SOLOPOS.COM - Agus Riewanto (Istimewa)

Gagasan ini dimuat Harian Solopos edisi Selasa (3/10/2017). Esai ini karya Agus Riewanto, seorang Doktor Ilmu Hukum dan pengajar di Fakultas Hukum serta Program Pascasarjana Ilmu Hukum Universitas Sebelas Maret. Alamet e-mail penulis adalah agusriewanto@yahoo.com.

Solopos.com, SOLO — Kita baru saja mendapat tontonan peristiwa ”dramatis” pembebasan Ketua DPR Setya Novanto dari status tersangka yang ditetapkan Komisi Pemberantasan Korupsi (KPK) dalam kasus dugaan korupsi dana proyek pengadaan kartu tanda penduduk (KTP) elektronik atau e-KTP senilai Rp2,5 triliun.

Promosi Jalur Mudik Pantura Jawa Makin Adem Berkat Trembesi

Setya Novanto dibebaskan dari status tersangka oleh hakim tunggal Cepi Iskandar dalam sidang praperadilan di Pengadilan Negeri Jakarta Selatan (Solopos edisi Sabtu, 30 September 2017). Peristiwa ini memantik perdebatan publik dan hampir semua kalangan mempertanyakan kredibilitas hakim dan pengadilan dalam memutus gugatan status tersangka korupsi di sidang praperadilan.

Ini bukan kali pertama hakim praperadilan membebaskan tersangka kasus korupsi. Paling tidak telah ada 147 gugatan praperadilan dan KPK kalah dalam empat kasus dugaan korupsi, yaitu kasus dugaan pemilikan rekening gendut yang menjerat Komisaris Jenderal Budi Gunawan (13 Januari 2015); kasus dugaan korupsi dengan tersangka Wali Kota Makassar Ilham Arief Sirajudin (7 April 2014), kasus korupsi mantan Ketua BPK Hadi Poernomo (21 April 2014), dan kasus Setya Novanto ini.

Dalam Kitab Undang-Undang Hukum Acara Pidana (KUHAP) dikenal mekanisme praperadilan,  yaitu persidangan oleh pengadilan negeri untuk menguji sah tidaknya tindakan penangkapan dan atau penahanan. Pengadilan juga berwenang memeriksa dan memutus sah tidaknya penghentian penyidikan atau penuntutan.

Itulah sebabnya kerap kali praperadilan dijadikan modus para koruptor untuk dapat bebas dari status tersangka. Praperadilan merupakan peradilan hukum acara yang bersifat administratif maka praperadilan ini tidak terpaku pada substansi kejahatan.

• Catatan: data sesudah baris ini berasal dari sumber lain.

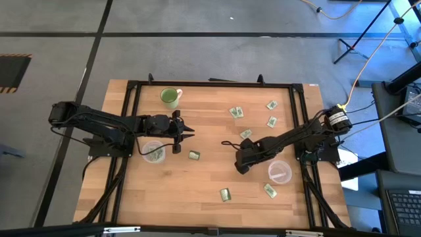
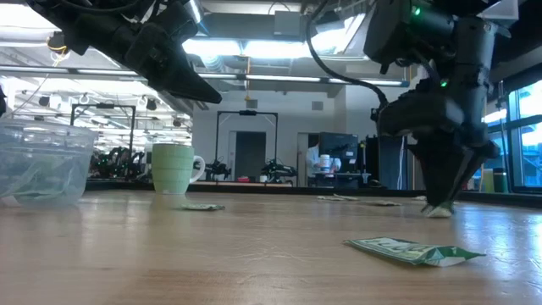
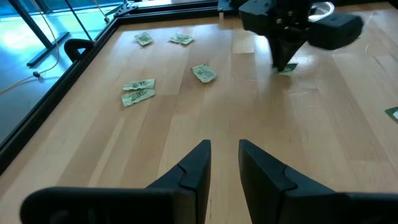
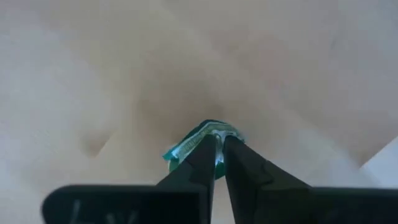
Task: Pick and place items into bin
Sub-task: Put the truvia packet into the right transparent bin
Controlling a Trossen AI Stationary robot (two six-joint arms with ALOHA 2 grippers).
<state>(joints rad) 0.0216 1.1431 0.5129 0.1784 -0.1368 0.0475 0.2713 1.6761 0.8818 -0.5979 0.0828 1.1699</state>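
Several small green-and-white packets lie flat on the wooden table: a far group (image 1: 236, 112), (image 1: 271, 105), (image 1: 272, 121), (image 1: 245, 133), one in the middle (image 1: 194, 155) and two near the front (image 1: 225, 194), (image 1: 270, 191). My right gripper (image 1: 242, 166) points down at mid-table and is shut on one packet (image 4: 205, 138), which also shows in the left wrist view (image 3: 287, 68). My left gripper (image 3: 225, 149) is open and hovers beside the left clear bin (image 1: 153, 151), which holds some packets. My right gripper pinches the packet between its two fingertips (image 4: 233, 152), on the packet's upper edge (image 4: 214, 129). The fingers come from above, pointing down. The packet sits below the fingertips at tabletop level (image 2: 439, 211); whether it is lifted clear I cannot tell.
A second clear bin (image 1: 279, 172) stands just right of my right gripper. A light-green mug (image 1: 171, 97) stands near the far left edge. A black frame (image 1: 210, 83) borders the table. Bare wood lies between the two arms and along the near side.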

Selanjutnya adalah: Praperadilan hanya akan menilai apakah proses penetapan seseorang…

Menilai

Praperadilan hanya akan menilai apakah proses penetapan seseorang menjadi tersangka telah sesuai dengan maksud KUHAP, UU No. 30/2002 tentang KPK, dan standar prosedur operasi KPK. Pada publik ada kesan kuat bahwa pembebasan tersangka korupsi dalam sidang praperadilan menyiratkan betapa prosedur hukum (hukum acara) dapat mengalahkan substansi kejahatan korupsi.

Secara teoretis fakta demikian karena kuatnya pengaruh sistem hukum Kontinental Eropa (Europe Continental) dalam sistem peradilan kita ketimbang sistem hukum Anglo Saxon (Amerika Serikat). Sistem hukum Kontinental Eropa bercorak rechstaat (administrasi) yang menempatkan aspek prosedur (hukum acara) sebagai bagian dari inti penegakan hukum.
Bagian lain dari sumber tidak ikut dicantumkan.